[Dataset excerpts]
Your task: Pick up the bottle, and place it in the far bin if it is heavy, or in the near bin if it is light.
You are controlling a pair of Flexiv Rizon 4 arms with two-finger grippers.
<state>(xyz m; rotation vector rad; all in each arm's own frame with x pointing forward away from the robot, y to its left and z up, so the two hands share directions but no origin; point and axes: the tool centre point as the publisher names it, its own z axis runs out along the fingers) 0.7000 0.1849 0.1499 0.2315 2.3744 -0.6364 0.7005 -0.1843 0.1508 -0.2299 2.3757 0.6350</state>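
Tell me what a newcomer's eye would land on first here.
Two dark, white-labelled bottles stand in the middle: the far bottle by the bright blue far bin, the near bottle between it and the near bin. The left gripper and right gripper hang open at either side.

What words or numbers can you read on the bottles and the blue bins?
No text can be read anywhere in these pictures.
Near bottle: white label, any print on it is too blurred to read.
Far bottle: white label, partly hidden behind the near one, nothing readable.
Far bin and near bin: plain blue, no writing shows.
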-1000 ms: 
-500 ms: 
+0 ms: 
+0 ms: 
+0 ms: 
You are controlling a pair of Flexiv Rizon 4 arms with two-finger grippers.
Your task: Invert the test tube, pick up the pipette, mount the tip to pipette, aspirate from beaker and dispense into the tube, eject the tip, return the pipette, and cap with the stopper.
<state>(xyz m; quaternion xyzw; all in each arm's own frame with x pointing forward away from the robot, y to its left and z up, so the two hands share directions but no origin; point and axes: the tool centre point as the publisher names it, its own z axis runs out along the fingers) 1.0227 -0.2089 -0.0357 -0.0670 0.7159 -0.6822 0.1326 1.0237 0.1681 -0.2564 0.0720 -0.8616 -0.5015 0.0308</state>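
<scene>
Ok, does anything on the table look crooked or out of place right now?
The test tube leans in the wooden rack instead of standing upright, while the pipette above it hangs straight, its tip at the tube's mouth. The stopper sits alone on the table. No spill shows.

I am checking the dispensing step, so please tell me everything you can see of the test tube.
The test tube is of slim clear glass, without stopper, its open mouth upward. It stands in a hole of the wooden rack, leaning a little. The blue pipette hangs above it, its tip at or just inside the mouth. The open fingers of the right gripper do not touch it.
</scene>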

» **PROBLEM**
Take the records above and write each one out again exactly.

» **EXPECTED ANSWER**
Your task: Pick up the bottle, and place it in the far bin if it is heavy, or in the near bin if it is light.
You are controlling a pair of Flexiv Rizon 4 arms with two-finger grippers.
<state>(xyz m; rotation vector rad; all in each arm's own frame with x pointing forward away from the robot, y to its left and z up, so the two hands share directions but no origin; point and axes: the tool centre point as the publisher names it, its own z axis runs out along the fingers) 0.7000 0.1849 0.1499 0.2315 2.3744 -0.6364 0.7005 -0.1843 0.1508 -0.2299 2.3757 0.6350</state>
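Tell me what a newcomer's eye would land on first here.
Two dark, white-labelled bottles stand in the middle: the far bottle by the bright blue far bin, the near bottle between it and the near bin. The left gripper and right gripper hang open at either side.

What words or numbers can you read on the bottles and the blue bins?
No text can be read anywhere in these pictures.
Near bottle: white label, any print on it is too blurred to read.
Far bottle: white label, partly hidden behind the near one, nothing readable.
Far bin and near bin: plain blue, no writing shows.
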-1000 ms: 
-500 ms: 
+0 ms: 
+0 ms: 
+0 ms: 
You are controlling a pair of Flexiv Rizon 4 arms with two-finger grippers.
Your task: Invert the test tube, pick up the pipette, mount the tip to pipette, aspirate from beaker and dispense into the tube, eject the tip, return the pipette, and cap with the stopper.
<state>(xyz m; quaternion xyzw; all in each arm's own frame with x pointing forward away from the robot, y to its left and z up, so the two hands share directions but no origin; point and axes: the tool centre point as the publisher names it, its own z axis runs out along the fingers) 1.0227 -0.2089 -0.0357 -0.0670 0.7159 -0.6822 0.1326 1.0237 0.1681 -0.2564 0.0720 -0.8616 -0.5015 0.0308</state>
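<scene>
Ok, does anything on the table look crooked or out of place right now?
The test tube leans in the wooden rack instead of standing upright, while the pipette above it hangs straight, its tip at the tube's mouth. The stopper sits alone on the table. No spill shows.

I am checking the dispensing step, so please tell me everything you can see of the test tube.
The test tube is of slim clear glass, without stopper, its open mouth upward. It stands in a hole of the wooden rack, leaning a little. The blue pipette hangs above it, its tip at or just inside the mouth. The open fingers of the right gripper do not touch it.
</scene>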

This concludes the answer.